NON: n'est pas imputable au service un malaise avec perte de connaissance et chute survenu à la prise de service d'un fonctionnaire déjà soigné pour hypertension, victime d'autres malaises avant et après celui survenu en service et qui a continué à souffrir de vertiges.
OUI: la rechute et l'aggravation de l'état physique d'un fonctionnaire à la suite d'un accident de service dont il a été victime après la consolidation des premiers troubles, doivent être regardées comme étant un nouvel accident de service ouvrant droit au bénéfice d'une nouvelle période de travail à temps partiel thérapeutique à raison de ce second accident de service.
OUI: le fonctionnaire victime d'un accident de service ou atteint d'une maladie professionnelle peut prétendre à la réparation de l'atteinte qu'il a subie dans son intégrité physique, dans le cadre de l'obligation qui incombe aux collectivités publiques de garantir leurs agents contre les risques qu'ils peuvent courir dans l'exercice de leurs fonctions.
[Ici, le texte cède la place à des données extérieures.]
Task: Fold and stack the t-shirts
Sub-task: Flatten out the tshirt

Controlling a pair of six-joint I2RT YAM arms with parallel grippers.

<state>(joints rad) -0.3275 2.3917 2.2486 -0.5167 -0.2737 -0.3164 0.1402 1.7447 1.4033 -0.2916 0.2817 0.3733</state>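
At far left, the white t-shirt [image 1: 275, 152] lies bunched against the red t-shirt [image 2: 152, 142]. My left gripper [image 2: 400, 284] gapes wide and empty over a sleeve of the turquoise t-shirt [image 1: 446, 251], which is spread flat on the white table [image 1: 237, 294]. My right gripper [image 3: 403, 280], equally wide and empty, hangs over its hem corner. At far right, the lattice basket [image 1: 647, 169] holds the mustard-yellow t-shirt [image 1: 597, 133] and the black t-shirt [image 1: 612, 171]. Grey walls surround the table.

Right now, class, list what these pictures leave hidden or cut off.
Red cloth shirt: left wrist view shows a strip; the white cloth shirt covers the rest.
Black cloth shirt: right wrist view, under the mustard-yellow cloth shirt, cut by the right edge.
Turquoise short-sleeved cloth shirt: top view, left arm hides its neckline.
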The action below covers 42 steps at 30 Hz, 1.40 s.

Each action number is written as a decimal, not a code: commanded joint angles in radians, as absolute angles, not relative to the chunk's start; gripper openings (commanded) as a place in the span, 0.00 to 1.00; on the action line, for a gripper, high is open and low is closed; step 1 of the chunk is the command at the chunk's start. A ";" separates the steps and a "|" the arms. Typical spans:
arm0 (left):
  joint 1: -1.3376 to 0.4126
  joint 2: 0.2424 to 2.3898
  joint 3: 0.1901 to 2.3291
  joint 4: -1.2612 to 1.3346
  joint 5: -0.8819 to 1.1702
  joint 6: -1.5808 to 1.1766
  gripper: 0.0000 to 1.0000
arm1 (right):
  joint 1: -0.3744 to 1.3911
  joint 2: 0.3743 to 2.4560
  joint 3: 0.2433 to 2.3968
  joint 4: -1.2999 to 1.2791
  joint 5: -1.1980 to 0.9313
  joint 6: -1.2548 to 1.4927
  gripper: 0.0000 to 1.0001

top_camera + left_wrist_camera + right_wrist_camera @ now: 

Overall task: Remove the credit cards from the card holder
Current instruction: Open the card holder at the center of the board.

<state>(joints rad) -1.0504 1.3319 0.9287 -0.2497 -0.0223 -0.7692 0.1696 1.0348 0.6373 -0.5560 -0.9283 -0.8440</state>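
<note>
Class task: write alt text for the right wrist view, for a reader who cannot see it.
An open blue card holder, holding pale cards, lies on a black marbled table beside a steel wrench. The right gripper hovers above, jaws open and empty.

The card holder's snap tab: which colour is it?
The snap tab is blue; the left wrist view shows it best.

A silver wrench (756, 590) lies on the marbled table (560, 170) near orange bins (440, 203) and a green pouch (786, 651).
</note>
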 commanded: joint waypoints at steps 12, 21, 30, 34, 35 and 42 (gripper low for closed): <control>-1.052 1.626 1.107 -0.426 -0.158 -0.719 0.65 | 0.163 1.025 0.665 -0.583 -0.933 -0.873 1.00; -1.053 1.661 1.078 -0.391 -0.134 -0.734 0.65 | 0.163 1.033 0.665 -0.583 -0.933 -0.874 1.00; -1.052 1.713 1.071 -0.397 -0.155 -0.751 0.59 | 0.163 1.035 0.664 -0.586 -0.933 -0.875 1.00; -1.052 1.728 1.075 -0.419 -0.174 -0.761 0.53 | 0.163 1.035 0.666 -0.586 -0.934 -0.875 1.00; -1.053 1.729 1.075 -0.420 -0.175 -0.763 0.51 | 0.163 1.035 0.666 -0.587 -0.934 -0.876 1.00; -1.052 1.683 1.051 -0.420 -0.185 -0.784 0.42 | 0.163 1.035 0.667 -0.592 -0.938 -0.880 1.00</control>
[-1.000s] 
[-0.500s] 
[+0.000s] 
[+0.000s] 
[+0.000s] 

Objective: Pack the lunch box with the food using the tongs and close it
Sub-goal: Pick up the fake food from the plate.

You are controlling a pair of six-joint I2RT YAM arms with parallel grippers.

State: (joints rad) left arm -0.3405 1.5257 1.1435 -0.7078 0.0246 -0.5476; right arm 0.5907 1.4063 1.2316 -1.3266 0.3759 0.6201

Par ailleurs, le fonctionnaire qui a enduré, du fait de l'accident ou de la maladie, des souffrances physiques ou morales et des préjudices esthétiques ou d'agrément, peut obtenir de la collectivité qui l'emploie, même en l'absence de faute de celle-ci, une indemnité complémentaire réparant ces chefs de préjudice, distincts de l'atteinte à l'intégrité physique.